Myasthenia gravis is mistakenly diagnosed with in people who already experience mild to moderate weakness and restricted use of certain muscles. Diseases that cause muscle weakness like multiple sclerosis, Guillain-Barre syndrome, trigeminal neuralgia, and muscular dystrophy have common signs and symptoms like facial and eye lid drooping, increase weakness, unsteady gait, difficulty swallowing and chewing, and changes in speech. People with thyroid issues can be misdiagnosed because Identifying myasthenia gravis can be delayed because the symptoms may not always be present. Speaking to the doctor about any changes in health can be the best way to detect myasthenia gravis early.
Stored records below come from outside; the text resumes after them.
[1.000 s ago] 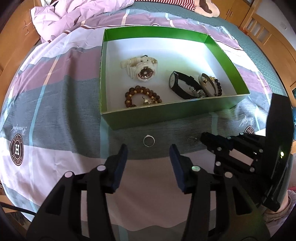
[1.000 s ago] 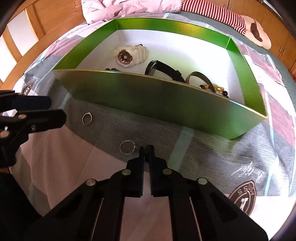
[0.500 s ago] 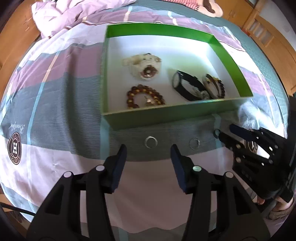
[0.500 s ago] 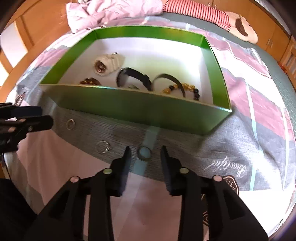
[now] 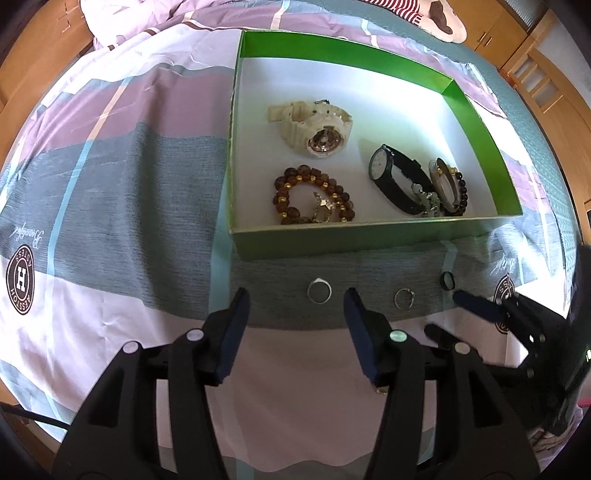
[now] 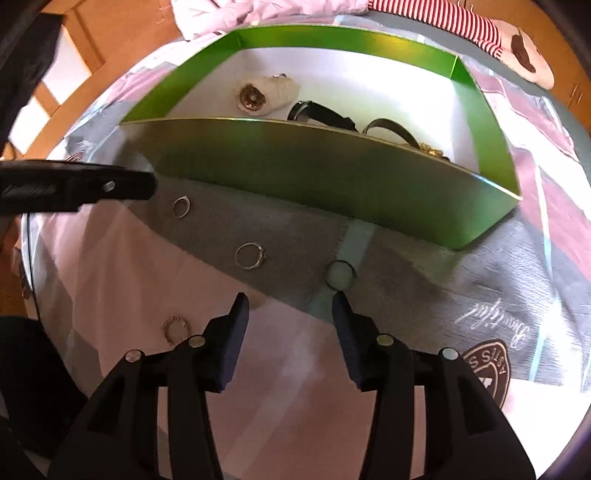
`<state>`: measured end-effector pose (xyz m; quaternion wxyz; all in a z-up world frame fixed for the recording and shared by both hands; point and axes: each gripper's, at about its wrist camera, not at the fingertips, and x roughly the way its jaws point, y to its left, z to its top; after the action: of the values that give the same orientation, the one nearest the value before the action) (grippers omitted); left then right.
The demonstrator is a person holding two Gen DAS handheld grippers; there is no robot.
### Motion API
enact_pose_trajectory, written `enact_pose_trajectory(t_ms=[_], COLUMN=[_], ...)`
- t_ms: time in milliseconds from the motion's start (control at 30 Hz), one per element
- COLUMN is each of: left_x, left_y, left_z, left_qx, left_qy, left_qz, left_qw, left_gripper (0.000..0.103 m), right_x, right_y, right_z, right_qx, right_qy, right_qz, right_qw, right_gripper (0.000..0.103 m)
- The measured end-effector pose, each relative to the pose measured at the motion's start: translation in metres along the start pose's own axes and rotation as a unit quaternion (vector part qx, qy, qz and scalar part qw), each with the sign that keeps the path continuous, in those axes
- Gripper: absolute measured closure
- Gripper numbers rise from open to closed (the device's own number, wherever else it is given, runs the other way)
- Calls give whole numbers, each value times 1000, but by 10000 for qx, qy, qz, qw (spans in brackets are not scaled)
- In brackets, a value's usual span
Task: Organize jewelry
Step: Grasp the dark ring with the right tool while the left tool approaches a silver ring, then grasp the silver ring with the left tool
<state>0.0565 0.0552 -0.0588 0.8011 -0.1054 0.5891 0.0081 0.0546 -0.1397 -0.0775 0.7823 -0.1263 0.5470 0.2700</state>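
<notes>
A green box (image 5: 369, 236) with a white floor holds a cream watch (image 5: 314, 125), a brown bead bracelet (image 5: 310, 195), a black watch (image 5: 391, 177) and more bracelets. Three rings lie on the bedspread in front of it: a silver ring (image 5: 319, 290) just ahead of my open, empty left gripper (image 5: 297, 299), a second silver ring (image 5: 403, 297) (image 6: 251, 255), and a dark ring (image 5: 447, 281) (image 6: 339, 275). My right gripper (image 6: 290, 304) is open and empty, its right fingertip just short of the dark ring. A small beaded ring (image 6: 175, 328) lies left of it.
The striped purple, grey and white bedspread (image 5: 129, 184) covers the bed. A crumpled quilt (image 6: 258, 14) and a red-striped soft toy (image 6: 461, 26) lie behind the box. Wooden furniture (image 5: 532, 66) stands at the far right. The right gripper shows in the left wrist view (image 5: 480, 306).
My right gripper was shut a second ago and has opened wide, leaving the dark ring on the bedspread by its right fingertip. Both grippers shifted slightly; the left stayed open.
</notes>
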Motion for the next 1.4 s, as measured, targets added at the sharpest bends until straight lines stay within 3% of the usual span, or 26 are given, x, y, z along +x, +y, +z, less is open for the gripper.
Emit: enact_pose_trajectory(t_ms=[200, 367, 500, 1000, 1100, 1167, 1233, 1400], left_x=[7, 11, 21, 53, 58, 58, 58, 52], left_y=[-8, -8, -15, -32, -43, -51, -56, -63], left_z=[3, 7, 5, 8, 7, 4, 3, -2], left_qx=[-65, -309, -216, -9, 148, 298, 386, 546], left_qy=[21, -5, 87, 208, 164, 125, 147, 122], left_qz=[-127, -341, -251, 235, 504, 741, 669, 556], left_qw=[9999, 9989, 9994, 9995, 9985, 9967, 9969, 9969], left_gripper=[50, 50, 51, 51, 60, 76, 84, 85], right_x=[7, 16, 18, 2, 4, 5, 7, 7], right_y=[-23, -15, -10, 2, 3, 1, 4, 7], right_z=[-3, 8, 15, -1, -1, -2, 3, 6], right_qx=[353, 278, 216, -45, -44, -48, -50, -51], right_qy=[-179, -320, -324, -253, -221, -221, -224, -238], right_qz=[-306, -393, -332, -174, -195, -216, -243, -304], right_qw=[9987, 9983, 9987, 9995, 9996, 9995, 9994, 9992], right_gripper=[56, 58, 83, 83, 83, 83, 83, 83])
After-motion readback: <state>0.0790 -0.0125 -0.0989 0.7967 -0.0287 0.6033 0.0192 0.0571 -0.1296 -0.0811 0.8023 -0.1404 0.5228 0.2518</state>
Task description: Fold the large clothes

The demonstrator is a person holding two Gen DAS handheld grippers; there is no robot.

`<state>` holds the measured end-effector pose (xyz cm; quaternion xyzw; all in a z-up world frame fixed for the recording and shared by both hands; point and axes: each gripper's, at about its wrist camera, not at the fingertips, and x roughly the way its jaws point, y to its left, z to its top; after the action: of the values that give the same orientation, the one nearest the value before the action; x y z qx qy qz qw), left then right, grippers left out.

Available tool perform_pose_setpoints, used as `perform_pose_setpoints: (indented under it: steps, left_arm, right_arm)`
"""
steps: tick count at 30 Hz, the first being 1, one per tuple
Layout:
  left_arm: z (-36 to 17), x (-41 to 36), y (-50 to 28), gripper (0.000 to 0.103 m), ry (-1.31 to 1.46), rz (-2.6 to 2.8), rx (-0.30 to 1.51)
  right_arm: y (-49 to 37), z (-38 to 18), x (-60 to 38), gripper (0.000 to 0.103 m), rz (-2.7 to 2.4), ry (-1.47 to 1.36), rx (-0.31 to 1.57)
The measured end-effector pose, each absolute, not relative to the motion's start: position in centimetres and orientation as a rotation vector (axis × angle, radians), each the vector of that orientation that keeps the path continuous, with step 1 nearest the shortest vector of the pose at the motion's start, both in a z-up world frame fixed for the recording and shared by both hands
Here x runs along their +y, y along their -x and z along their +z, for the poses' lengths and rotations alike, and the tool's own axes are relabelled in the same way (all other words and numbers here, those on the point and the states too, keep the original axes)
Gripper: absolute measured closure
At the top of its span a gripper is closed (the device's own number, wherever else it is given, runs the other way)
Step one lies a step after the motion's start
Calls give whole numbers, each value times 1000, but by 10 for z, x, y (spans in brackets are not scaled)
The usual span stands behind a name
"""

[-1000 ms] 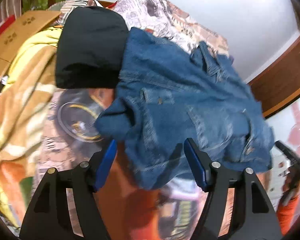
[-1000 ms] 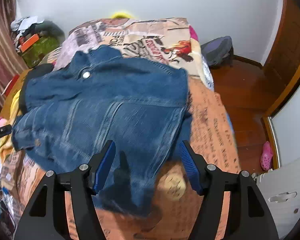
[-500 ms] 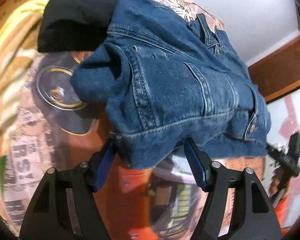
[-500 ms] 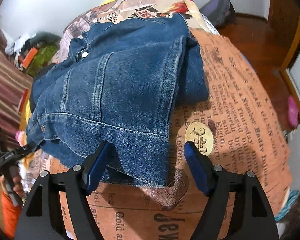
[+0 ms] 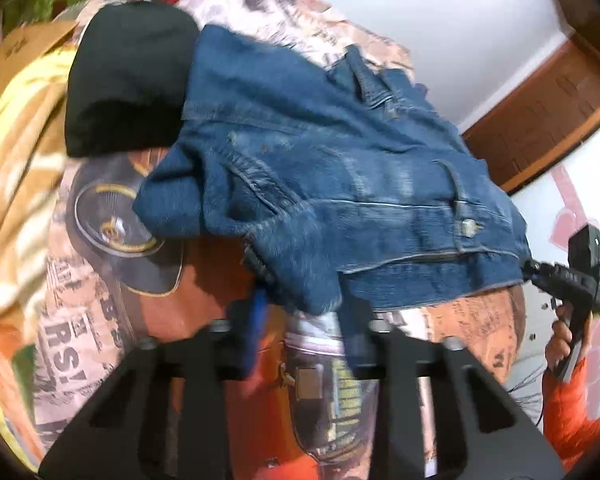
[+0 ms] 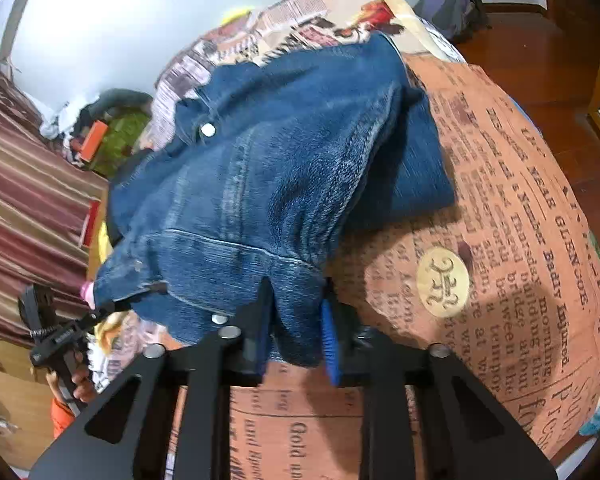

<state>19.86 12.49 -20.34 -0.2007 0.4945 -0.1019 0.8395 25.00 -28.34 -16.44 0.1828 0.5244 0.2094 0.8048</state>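
lying on the bed [image 6: 520, 320], the denim jacket [image 6: 260, 168] has its near hem corners pinched: the right gripper [image 6: 296, 332] and left gripper [image 5: 300, 312] have both just been closing and now clamp the cloth between them. the newspaper-print bedspread [image 6: 500, 208] reads "number badly injured", "glencoe", "morning" and "gold". a black garment [image 5: 128, 76] sits just beside the jacket's far edge.
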Motion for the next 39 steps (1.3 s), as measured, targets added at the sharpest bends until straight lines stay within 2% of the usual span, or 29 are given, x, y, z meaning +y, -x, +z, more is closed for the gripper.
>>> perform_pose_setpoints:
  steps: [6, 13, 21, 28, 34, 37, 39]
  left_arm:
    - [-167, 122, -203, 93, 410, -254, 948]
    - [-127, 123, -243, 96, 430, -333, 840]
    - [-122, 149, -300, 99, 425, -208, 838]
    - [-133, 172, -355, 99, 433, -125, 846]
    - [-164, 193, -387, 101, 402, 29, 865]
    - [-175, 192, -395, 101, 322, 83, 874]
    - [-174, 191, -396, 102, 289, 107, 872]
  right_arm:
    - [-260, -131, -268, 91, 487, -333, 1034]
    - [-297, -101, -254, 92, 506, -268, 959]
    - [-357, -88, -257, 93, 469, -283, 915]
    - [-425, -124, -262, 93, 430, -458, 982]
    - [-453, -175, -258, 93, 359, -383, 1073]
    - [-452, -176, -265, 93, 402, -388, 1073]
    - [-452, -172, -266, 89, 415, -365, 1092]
There is no cure for myasthenia gravis, but treatments are used to decrease symptoms to improve quality of life. Treatments used for myasthenia gravis are medication like pyridostigmine an immunotherapeutic/Anticholinesterase agent, intravenous immunoglobulin, and prednisone. Surgeries like thymectomy which the removal of the thymus gland. This is only removed if the person has a tumor on the thymus gland. It helps reduce muscle weakness and the need to use immunosuppressant medications. Removing the antibodies from the blood is a procedure called plasmapheresis. This is only used on patients with severe cases of myasthenia gravis who do not respond to other treatments. Most people just decide to go the natural route taking care of themselves like eating healthy, improving diet, exercising, and managing stress.
The prognosis of myasthenia gravis is good. Treatments are improving muscle weakness and decreasing fatigue. Most people with myasthenia gravis are living normal lives and long lives. A lot of people go into remission temporally or permanently depending on how the treatment is working for them. Patients who have gone with removing their thymus have longer remission periods since eliminating the problem. People with severe cases of myasthenia gravis develop respiratory depression requiring immediate medical attention.